Выводя в последний раз (официально!) велосипед со школьного двора, она увидела идущую впереди — обходящую до сих пор не заделанную воронку от бомбы — изрядно навьюченную Фредерику. Кроме портфеля, у младшей сестры какой-то большой свёрток, два мешочка с обувью, бумажный пакет с ручками.
— Эй, не хочешь загрузить что-нибудь ко мне на борт? — окликнула её Стефани.
Фредерика, подпрыгнув от неожиданности, поворотилась. Волосы Фредерики уже разметались по плечам вольно и запретно, хотя кое-где и хранили следы тугих школьных лент.
— Не стоит тебе ездить на велике. Наделаешь ещё беды себе и своему потомству.
— Чушь. Мы очень степенны и прекрасно умеем держать равновесие. Давай-ка сюда пакет.
Некоторое время шли рядом молча.
— А ты вообще куда, Фредерика?
— В Ним. Это такой город.
— Что-что?
— Директриса нашла для меня местечко. «Французская семья ищет помощницу по хозяйству, благовоспитанную английскую девушку-гувернантку к своим дочерям». Так что после Рождества только вы меня и видели. Хорошо, что надо будет говорить по-французски. Хорошо, что можно улизнуть отсюда. Насчёт дочек пока не знаю.
— Я, собственно, спрашивала, куда ты направляешься сейчас.
— Да так, хочу исполнить один обряд. Тебе он может прийтись не по нраву. Но если хочешь, можешь поучаствовать. Если, конечно, не свалишься с велика.
— Что за обряд?
— Вроде искупительной жертвы. В жертву будут принесены некие атрибуты. — Фредерика распахнула свой непромокаемый плащ: на ней был чёрный в облипку свитер, длинный, подпоясанный широким эластичным поясом, и длинная серая юбка-карандаш. — Атрибуты отправятся на дно Блесфордского канала. Ты пойдёшь со мной?
— Что ты хочешь выбросить?
— Я же говорю, атрибуты. Женской школы. Блузку, галстук, берет, юбку, длинные носки, спортивную форму. Жалко, плащ нельзя. Он у меня единственный. Для надёжности я утяжелила свёрток…
— И чем же? — подозрительно спросила Стефани, опасаясь за судьбу двух оксфордских справочников по литературе.
— Камнями, идиотка. Книжки топить я никогда б не стала. Как ты могла подумать.

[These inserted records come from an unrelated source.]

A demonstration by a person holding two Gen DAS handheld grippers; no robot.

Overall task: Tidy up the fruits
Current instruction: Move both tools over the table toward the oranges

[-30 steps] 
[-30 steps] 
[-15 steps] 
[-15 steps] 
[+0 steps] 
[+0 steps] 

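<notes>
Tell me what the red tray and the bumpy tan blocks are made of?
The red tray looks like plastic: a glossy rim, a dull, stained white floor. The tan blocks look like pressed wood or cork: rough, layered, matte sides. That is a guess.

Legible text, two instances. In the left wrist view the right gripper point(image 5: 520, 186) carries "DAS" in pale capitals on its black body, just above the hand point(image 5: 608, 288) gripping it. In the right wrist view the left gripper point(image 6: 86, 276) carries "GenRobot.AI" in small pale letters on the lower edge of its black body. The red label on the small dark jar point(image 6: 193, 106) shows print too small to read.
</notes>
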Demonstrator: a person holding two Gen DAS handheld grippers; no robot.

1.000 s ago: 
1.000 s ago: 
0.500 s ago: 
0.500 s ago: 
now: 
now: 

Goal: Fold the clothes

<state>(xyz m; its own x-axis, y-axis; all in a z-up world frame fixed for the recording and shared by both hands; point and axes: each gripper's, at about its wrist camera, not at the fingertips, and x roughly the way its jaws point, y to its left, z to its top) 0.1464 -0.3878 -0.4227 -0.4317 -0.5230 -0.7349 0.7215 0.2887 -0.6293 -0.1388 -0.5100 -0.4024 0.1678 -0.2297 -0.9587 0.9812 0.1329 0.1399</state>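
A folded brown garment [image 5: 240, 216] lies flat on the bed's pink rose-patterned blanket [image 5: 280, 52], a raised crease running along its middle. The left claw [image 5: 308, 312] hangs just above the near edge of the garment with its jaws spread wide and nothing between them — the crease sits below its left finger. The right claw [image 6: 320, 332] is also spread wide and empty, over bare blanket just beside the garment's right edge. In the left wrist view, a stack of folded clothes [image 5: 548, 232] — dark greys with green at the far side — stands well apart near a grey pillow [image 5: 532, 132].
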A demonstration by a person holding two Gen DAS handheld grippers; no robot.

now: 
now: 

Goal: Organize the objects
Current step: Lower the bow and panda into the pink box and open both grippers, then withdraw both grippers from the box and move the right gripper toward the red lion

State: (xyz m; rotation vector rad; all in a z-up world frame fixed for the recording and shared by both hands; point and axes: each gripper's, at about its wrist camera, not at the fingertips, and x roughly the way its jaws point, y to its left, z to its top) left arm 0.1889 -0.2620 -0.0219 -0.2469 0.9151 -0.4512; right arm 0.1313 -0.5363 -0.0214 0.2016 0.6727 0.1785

— Топить тёплую хорошую одежду… это ужасно небережливо. Какая-нибудь бедная девочка…
— Я же говорила, не хочешь — не участвуй. Особенно если ты уже с головы до пят превратилась в жёнушку священника. Как можно добровольно взять на себя эту роль, я вообще не понимаю. Вот скажи, Стеф, тебе нужна была эта уродливая электрическая заварная машинка, ты о ней мечтала? Неужто ты и правда хочешь спасти этот ужасный школьный наряд, символ косности и убожества? Чтоб Дэниел отдал какой-нибудь бродяжке? Даже и слушать противно. Пойдём, поможешь. Это делается один раз.